I was fortunate enough to recently attend a training hosted by the local HUB International Insurance Services office covering the ACA, ADA and FMLA. I’ve also attended presentations by the Bechtel & Santo law firm in Grand Junction as well as the Mountain States Employers Council.
An advantageous goal for every organization is to empower employees to respond appropriately. Consider, though, the employment law landscape constantly changes.
As a member of the Western Colorado Human Resource Association, Colorado Society for Human Resource Management State Council and Society for Human Resource Management, I’ve received hundreds of hours of certification credits at minimal cost.
Now more than ever, it’s critical for businesses to invest in training employees who could be named in a filing with the Department of Labor or other regulatory agencies. Training will never replace legal counsel, but could make a significant difference in the outcome of a filing. Training provides employees with knowledge that will assist them in filtering communication and could trigger something learned if a unique situation or request arises. Generally, when this occurs, it prompts that employee to seek appropriate guidance or take the correct action to address the request.
According to a recent publication from the Society for Human Resource Management, the Department of Labor announced on
June 30 the vast majority of penalties associated with wage and hour, safety and benefits compliance matters will soon increase, as will certain penalties associated with immigration matters. The department reminded employers that penalties exist to encourage greater compliance with federal law, but pointed out they’re less effective if they haven’t been raised for decades to keep pace with inflation.
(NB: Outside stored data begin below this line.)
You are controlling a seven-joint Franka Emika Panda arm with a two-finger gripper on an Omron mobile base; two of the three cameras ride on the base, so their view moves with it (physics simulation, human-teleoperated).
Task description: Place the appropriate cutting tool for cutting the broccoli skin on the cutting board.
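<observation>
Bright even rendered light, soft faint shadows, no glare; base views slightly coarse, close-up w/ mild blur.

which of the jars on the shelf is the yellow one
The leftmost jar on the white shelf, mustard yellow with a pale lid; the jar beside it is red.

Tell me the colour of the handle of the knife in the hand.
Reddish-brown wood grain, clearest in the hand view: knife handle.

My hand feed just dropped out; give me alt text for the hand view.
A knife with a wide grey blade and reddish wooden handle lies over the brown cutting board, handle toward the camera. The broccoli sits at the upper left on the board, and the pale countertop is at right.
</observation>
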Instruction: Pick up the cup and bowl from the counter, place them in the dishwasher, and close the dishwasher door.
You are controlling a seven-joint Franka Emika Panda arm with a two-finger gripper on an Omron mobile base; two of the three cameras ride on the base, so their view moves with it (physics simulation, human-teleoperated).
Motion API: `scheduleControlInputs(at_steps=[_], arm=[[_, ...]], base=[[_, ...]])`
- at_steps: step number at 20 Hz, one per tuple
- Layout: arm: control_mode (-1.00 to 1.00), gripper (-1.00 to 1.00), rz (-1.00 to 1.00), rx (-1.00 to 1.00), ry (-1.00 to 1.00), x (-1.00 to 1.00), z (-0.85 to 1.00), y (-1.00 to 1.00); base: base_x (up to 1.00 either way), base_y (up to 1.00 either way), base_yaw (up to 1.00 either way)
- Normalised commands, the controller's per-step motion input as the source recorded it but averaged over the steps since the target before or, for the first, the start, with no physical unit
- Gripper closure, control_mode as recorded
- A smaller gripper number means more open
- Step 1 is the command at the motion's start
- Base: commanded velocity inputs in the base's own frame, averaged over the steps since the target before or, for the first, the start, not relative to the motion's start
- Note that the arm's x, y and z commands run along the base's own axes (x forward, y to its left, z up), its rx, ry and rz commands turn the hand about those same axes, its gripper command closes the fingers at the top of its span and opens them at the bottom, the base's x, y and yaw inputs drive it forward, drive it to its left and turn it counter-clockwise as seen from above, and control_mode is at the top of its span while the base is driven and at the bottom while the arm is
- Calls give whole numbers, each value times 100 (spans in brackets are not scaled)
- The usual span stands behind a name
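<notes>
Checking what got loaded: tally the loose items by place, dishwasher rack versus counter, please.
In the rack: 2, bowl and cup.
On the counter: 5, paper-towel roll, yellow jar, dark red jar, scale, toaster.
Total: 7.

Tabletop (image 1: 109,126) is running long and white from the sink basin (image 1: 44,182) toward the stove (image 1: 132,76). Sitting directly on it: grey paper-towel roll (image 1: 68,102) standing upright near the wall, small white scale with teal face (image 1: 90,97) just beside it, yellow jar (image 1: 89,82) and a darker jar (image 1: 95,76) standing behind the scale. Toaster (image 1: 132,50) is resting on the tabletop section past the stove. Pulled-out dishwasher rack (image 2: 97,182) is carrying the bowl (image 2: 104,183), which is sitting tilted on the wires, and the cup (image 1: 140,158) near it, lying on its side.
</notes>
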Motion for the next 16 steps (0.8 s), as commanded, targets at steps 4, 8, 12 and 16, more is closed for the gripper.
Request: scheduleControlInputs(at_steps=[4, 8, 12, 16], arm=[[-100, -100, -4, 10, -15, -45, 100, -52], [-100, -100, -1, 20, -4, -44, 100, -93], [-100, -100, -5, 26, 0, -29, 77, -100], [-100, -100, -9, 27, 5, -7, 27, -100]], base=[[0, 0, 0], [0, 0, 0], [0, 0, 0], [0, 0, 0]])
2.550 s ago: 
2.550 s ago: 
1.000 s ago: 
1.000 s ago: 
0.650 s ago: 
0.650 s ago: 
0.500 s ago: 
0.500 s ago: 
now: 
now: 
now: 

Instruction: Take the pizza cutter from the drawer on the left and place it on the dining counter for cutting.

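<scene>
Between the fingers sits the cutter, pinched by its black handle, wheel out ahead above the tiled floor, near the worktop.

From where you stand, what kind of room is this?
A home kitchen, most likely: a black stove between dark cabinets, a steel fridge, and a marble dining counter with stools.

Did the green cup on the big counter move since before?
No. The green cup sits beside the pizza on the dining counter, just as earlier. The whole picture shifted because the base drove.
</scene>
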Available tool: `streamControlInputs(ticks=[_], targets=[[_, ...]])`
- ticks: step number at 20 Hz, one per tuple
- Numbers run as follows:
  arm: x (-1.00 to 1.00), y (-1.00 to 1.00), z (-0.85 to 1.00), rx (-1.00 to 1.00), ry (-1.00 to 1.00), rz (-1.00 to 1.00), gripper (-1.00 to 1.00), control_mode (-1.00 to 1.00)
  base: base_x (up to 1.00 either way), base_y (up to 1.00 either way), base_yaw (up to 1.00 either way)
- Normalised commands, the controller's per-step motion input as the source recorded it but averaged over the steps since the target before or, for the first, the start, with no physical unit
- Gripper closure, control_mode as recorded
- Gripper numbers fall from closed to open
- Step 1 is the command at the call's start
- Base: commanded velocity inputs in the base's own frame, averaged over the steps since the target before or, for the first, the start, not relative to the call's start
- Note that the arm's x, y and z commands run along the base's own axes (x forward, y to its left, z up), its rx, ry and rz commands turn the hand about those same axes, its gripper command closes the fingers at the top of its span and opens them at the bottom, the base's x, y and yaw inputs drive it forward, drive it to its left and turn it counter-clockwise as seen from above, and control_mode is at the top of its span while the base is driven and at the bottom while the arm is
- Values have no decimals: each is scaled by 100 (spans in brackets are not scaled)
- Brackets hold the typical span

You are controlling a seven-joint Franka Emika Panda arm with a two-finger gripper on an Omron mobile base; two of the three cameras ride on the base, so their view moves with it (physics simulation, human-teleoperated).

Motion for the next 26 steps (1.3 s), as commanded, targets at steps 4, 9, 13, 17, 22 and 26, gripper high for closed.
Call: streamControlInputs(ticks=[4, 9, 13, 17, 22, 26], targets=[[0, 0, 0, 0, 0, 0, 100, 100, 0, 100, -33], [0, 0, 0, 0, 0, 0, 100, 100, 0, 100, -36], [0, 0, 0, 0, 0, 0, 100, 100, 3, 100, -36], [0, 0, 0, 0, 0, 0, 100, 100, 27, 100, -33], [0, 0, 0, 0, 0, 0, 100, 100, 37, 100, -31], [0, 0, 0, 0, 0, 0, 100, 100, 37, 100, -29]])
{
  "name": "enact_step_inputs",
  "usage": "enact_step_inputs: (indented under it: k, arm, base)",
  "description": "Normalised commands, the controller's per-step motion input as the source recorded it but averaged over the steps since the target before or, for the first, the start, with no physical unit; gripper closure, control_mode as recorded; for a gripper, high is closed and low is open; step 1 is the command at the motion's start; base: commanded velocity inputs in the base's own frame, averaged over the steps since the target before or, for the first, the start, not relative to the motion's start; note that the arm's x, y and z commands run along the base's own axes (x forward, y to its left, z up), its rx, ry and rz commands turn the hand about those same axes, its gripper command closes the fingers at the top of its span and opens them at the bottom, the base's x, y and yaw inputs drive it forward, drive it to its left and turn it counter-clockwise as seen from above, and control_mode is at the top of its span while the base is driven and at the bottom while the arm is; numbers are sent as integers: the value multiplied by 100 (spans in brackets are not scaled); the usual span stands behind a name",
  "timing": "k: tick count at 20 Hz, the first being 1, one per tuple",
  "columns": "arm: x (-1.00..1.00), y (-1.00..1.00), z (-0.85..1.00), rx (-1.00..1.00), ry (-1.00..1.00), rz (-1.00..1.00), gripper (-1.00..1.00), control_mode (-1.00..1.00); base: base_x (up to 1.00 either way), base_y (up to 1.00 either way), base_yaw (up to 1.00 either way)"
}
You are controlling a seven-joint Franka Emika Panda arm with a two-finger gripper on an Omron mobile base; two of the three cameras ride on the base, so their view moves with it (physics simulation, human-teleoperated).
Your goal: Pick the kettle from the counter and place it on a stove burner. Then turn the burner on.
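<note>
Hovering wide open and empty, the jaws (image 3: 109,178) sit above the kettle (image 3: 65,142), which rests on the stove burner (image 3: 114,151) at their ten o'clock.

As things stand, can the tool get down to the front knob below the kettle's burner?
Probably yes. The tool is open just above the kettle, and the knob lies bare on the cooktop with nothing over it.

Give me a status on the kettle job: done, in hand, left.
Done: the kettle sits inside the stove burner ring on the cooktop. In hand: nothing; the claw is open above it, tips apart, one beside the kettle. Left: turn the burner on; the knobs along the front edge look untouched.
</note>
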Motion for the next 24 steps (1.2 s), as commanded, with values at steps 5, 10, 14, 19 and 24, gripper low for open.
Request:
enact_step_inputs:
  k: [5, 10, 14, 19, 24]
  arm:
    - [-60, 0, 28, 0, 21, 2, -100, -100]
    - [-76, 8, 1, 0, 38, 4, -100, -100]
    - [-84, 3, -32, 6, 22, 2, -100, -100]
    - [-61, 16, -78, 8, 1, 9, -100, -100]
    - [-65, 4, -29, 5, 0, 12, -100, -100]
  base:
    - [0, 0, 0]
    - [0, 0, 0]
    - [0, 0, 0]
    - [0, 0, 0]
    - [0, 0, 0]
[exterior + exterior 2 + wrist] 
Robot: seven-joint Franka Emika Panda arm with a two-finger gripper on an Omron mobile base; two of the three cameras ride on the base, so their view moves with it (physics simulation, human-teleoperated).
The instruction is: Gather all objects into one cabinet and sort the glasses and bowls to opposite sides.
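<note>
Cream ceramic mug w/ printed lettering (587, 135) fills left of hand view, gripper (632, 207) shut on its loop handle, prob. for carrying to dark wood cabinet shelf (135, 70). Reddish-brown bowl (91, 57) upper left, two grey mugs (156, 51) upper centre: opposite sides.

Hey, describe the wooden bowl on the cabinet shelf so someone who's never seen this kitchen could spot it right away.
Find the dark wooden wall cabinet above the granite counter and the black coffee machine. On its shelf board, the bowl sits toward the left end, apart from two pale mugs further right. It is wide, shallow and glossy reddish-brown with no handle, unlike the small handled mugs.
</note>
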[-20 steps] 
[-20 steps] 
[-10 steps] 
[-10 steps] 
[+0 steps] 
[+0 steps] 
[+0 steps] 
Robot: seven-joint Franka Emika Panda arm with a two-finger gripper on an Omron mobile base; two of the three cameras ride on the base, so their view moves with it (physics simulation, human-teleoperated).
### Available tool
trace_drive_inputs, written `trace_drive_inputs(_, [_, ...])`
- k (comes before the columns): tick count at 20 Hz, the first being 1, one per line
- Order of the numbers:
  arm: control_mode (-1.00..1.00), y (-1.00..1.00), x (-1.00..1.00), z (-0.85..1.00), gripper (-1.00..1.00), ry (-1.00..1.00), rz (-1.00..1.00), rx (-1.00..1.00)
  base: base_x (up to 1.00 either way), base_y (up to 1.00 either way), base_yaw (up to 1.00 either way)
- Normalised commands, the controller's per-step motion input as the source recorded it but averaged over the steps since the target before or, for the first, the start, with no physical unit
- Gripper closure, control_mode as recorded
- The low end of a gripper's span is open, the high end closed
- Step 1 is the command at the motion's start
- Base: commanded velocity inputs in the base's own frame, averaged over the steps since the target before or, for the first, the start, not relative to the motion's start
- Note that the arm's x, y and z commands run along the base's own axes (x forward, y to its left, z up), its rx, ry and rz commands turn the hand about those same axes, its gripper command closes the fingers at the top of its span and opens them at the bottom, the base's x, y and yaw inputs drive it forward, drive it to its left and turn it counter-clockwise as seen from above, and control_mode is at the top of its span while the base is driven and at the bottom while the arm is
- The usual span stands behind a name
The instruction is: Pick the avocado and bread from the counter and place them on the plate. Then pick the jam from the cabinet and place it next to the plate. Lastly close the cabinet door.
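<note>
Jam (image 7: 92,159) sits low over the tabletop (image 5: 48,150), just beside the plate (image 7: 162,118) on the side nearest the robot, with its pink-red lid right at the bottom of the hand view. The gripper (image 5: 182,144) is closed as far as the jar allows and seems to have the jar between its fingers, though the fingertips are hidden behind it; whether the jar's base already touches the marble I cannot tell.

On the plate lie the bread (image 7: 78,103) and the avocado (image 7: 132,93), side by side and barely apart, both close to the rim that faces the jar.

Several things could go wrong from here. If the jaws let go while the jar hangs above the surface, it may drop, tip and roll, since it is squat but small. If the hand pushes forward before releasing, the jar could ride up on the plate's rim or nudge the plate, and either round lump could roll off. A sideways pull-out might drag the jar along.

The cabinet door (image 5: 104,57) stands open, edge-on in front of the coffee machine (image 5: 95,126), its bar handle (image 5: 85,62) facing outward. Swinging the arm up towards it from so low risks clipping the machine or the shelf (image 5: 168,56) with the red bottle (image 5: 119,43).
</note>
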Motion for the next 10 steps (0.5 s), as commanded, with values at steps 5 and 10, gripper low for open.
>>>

The new amounts will be imposed only for penalties assessed after Aug. 1, but apply to violations that occurred after Nov. 2, 2015.
The guidance provided by these human resource organizations keeps businesses informed of employment law trends, guides them in responding appropriately to inquiries and initiates action to seek guidance by establishing best practices.
Avoid being involved in the next employment law case and provide essential training to employees in your business who communicate key information regarding these regulations.